他托著尖尖的下巴,歪著頭,饒有興趣的斜斜睨著眼前一對產生摩擦的新婚夫婦。
謝景攥緊了她的手腕,一字一頓,“沈督主找我家夫人有事兒?”
雲染歌掙紮了兩下,沒掙開。
她不禁偷看了謝景一眼。
謝景看起來瘦得跟竹竿似的,仿佛一陣風就能把他刮走。
沒想到,這人居然有那麽大力氣。
之前這人用輕功帶她翻牆的事情還曆曆在目。
她看著謝景的鳳眸微微眯起:
果然,敢公然踏足盛京風雲中心的人。
怎是池中物。
反正她就是個不會武功的弱女子,在絕對武力下。
雲染歌放棄掙紮,很正常。
對上去而複返的沈湛笑盈盈的打招呼,“沈督主交代的事情。
小女都記下了。
沈督主放心就是。”
他求她?
沈湛嘴角抽抽。
不過,小傻子變成小瘋子之後。
好像也沒那麽糟糕。
沈湛看也不看她一眼。
避她如蛇蠍。
嘖,這種人果然難測。
相比這種陰險的人,她好像更喜歡真性情的人。
她對上謝景的眼,笑得單純且無害。
看得謝景背脊一僵。
卻又不得不在皇帝第一走狗麵前,維持他們夫婦間的恩愛形象。
他寵溺又愛憐的抬手,將她額前的碎發別到耳後,“夫人可是景的掌中嬌,景可舍不得讓夫人為無關緊要的外人奔波勞碌。

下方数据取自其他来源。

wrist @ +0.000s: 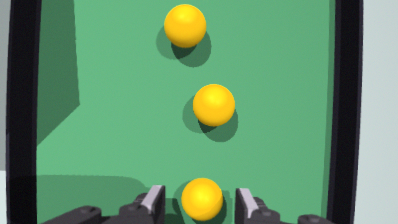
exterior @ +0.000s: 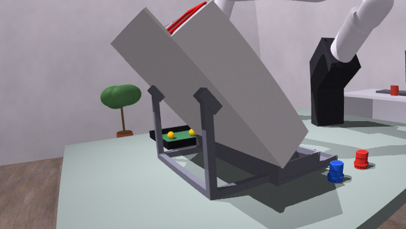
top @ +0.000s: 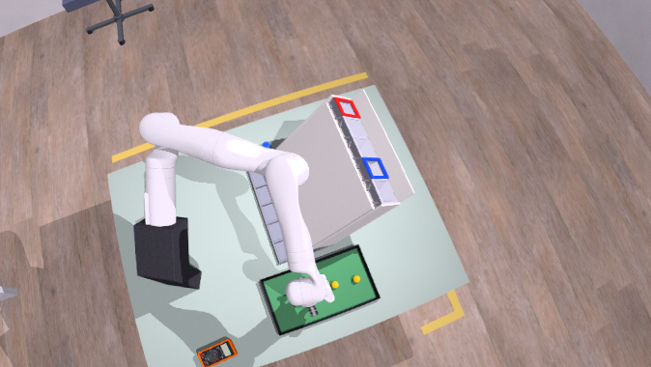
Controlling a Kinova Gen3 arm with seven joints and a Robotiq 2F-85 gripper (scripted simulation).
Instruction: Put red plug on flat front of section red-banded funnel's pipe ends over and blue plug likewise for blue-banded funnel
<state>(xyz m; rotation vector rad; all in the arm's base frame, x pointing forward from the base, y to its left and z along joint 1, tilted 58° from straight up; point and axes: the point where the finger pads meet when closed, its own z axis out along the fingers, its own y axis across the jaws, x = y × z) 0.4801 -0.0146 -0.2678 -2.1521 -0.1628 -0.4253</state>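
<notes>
My gripper [wrist: 200, 203] [top: 319, 290] hangs low over the green marble tray. It is open, with its fingers on either side of the nearest yellow marble [wrist: 202, 199], and a gap shows on both sides. Two more marbles [wrist: 214, 105] [wrist: 185, 25] lie farther along the tray. The red-banded funnel [top: 349, 108] and the blue-banded funnel [top: 376, 168] sit at the top edge of the tilted grey cover [top: 328, 169]. The red plug [exterior: 361, 159] and the blue plug [exterior: 335, 171] stand on the table beside the low end of the rig. The row of sections [top: 268, 212] runs along the cover's low edge.
The arm's black base [top: 164, 251] stands at the table's left. An orange multimeter [top: 216, 352] lies near the front edge. The rig's grey support frame [exterior: 208, 156] stands beside the tray. The tray has a raised black rim.
</notes>
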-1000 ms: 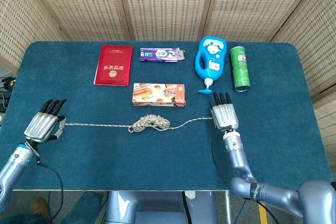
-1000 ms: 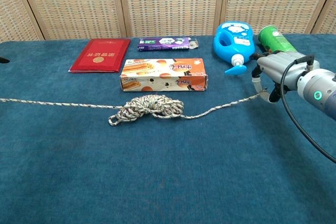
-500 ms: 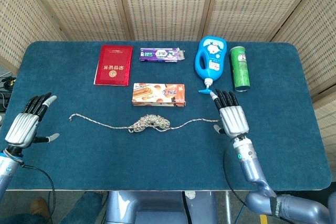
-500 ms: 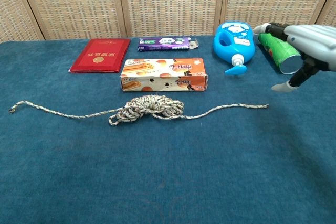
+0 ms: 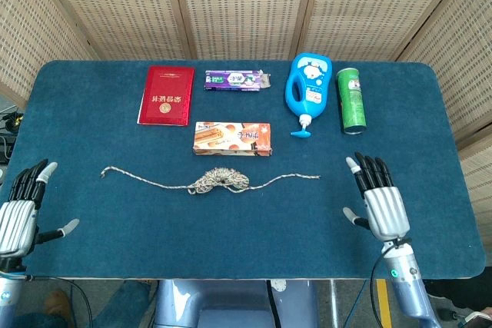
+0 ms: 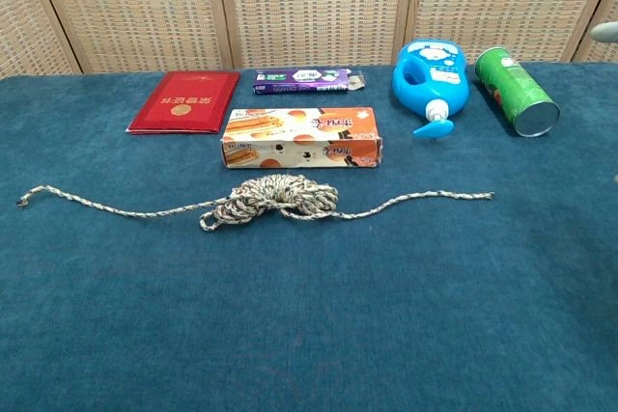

”
“夫君,這還有外人在呢。
你怎麽什麽話都說……”
她故作嬌羞的嬌嗔一聲,臉不紅,心不跳。
不就是上演恩愛夫妻嘛。
這有何難。
謝景的身子不禁遠離了她幾分。
就是抓著她的手,都跟著鬆散許多。
她趁機收回了自己的手,加重音量,笑得明媚張揚,“沈督主可別聽夫君瞎說。